Virtually the entirety of medical care in Vietnam is centered in the cities where the money is . Vietnam however is an agricultural country and people live elsewhere, so there is a major mismatch. Rural healthcare is consigned to basic communal health centers that are meager in resources and morale. The barefoot doctors were earnest but ineffective. I visited a number of these outback clinics. Most had a desk and chairs. Most had running water and electricity, but little else.

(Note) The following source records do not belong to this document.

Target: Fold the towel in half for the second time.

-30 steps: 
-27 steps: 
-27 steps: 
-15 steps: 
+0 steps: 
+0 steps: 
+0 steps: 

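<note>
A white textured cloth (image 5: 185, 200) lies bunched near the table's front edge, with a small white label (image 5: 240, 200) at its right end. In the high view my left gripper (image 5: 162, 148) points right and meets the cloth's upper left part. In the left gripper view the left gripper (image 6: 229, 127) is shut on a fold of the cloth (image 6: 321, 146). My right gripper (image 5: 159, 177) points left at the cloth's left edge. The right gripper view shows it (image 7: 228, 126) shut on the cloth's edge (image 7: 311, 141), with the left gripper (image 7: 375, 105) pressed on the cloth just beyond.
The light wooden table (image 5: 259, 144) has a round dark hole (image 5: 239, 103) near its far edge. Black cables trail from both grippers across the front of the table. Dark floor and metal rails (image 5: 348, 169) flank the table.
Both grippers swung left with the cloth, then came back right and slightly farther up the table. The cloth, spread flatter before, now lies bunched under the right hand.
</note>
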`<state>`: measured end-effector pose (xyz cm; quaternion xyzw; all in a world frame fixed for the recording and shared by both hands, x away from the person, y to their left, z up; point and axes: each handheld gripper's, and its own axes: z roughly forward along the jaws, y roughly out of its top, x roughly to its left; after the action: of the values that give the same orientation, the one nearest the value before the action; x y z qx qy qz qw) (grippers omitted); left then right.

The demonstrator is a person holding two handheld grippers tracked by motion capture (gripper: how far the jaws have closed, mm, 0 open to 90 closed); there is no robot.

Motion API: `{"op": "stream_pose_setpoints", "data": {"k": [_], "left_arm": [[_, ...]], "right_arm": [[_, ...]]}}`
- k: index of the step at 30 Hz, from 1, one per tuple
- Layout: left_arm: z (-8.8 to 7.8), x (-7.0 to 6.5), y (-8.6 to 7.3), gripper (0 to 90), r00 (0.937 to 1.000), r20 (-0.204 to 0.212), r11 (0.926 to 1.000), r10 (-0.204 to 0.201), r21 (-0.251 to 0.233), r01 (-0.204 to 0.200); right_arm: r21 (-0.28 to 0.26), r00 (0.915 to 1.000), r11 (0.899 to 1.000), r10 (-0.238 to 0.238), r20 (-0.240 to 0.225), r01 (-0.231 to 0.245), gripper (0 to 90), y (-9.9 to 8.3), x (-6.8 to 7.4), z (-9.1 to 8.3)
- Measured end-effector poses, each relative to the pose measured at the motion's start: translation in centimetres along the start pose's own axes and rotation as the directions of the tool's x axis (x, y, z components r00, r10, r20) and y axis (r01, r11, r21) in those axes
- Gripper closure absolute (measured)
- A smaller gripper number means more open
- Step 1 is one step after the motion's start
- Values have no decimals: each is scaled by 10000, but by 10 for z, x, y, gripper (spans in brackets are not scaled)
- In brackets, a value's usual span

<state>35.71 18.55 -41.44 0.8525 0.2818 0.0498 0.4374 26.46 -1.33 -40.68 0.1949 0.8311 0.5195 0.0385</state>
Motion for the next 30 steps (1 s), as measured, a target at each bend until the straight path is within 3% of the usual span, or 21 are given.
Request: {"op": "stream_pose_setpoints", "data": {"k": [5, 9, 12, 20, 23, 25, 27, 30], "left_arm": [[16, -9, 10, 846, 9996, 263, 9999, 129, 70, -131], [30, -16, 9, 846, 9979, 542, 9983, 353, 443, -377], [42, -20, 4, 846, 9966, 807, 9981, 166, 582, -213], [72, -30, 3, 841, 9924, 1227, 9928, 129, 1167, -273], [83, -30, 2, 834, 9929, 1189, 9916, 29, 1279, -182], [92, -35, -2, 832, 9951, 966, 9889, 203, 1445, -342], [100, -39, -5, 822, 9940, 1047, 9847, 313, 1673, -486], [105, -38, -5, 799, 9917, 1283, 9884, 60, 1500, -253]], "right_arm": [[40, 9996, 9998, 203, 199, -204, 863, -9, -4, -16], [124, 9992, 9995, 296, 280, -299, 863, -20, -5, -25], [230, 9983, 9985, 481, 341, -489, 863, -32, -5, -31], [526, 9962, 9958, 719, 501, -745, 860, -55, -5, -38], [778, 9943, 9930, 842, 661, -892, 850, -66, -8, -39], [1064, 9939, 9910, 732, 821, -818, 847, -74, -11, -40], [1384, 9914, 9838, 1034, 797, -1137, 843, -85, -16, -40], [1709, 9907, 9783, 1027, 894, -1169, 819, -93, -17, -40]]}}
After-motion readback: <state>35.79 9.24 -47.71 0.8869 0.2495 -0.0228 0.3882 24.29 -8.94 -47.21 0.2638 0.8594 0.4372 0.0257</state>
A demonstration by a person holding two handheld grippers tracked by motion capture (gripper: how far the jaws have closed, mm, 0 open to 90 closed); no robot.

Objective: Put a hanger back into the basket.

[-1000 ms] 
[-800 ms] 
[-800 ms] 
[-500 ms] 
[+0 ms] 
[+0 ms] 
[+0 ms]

I recommended a major investment in improving the public health in Vietnam. In Saigon we convened the directors of the schools of public health and sought their input. We bonded them into a cohesive group complete with medical journal and annual meeting. We upgraded their curricula as most of their texts were still in Russian. Prevention became the mantra.

A new national law was passed that mandated compulsory helmet use. This has had a profound effect on the high incidence of head injury on the crowded streets of Viet Nam.

I was mostly excited about another enterprise that I felt would bring their outdated System to an adequate performance level, and this involved equipping each local healthcare center with a computer. Such a resource would arm the local practitioner with the articles from yesterday’s New England Journal of Medicine, and thereby upgrade competence and prestige. Unfortunately this imaginative proposal was blocked by the government’s paranoid fear of alien influence.

Despite this dereliction the public health Enterprise in Vietnam is alive and well. New schools , more staff, more emphasis on the health of the public. The Atlantic Philanthropies has committed several hundred million dollars to its ascendancy.

Highway safety and improved public health are better exports than bombs.